WORK TO BE COMPLETED »
In your reply, reproduce the lines from the first one below to the line containing "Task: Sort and", inclusive, exactly as they stand.
Segment Start: SUPPLIED MATERIAL
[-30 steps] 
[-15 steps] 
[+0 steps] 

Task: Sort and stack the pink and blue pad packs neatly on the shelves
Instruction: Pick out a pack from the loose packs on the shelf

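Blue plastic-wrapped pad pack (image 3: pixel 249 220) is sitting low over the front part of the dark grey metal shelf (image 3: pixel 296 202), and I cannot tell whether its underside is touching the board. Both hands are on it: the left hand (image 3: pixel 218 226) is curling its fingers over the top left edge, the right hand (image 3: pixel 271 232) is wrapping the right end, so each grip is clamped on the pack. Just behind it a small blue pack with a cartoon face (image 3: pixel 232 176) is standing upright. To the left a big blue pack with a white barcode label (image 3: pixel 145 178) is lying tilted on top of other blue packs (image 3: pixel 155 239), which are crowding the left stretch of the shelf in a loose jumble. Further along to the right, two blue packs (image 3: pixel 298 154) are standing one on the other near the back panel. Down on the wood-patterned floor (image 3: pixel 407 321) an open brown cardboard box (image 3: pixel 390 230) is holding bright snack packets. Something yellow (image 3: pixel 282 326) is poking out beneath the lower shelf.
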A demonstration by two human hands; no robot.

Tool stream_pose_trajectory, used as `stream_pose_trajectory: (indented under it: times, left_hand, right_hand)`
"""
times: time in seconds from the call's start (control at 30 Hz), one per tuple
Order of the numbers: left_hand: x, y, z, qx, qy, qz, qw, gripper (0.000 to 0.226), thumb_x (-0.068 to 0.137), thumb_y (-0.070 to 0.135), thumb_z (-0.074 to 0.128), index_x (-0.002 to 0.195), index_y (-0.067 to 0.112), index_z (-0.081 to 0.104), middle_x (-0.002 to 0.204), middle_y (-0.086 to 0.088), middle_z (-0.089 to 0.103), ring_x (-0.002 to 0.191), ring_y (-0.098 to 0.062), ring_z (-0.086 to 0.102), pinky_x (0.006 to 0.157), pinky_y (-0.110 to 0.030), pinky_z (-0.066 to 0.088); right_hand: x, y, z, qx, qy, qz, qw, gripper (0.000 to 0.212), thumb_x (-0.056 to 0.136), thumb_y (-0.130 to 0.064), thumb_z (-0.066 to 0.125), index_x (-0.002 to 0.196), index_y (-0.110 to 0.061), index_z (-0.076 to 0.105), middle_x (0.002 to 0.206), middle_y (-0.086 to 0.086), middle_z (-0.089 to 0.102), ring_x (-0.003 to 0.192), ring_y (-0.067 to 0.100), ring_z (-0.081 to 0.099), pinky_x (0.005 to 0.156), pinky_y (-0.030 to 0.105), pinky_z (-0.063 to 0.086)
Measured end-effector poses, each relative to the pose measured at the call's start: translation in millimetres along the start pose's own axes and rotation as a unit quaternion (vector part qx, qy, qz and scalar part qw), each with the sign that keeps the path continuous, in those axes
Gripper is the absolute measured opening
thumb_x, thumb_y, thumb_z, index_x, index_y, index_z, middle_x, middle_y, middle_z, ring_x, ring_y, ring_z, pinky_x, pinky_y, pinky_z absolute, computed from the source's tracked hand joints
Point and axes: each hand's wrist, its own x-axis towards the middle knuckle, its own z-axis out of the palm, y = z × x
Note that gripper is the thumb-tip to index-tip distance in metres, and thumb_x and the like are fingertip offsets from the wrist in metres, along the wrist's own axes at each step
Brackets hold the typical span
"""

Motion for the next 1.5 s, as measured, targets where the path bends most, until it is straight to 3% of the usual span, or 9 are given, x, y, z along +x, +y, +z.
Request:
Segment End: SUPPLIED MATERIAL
EXPECTED ANSWER »
[-30 steps] 
[-15 steps] 
[+0 steps] 

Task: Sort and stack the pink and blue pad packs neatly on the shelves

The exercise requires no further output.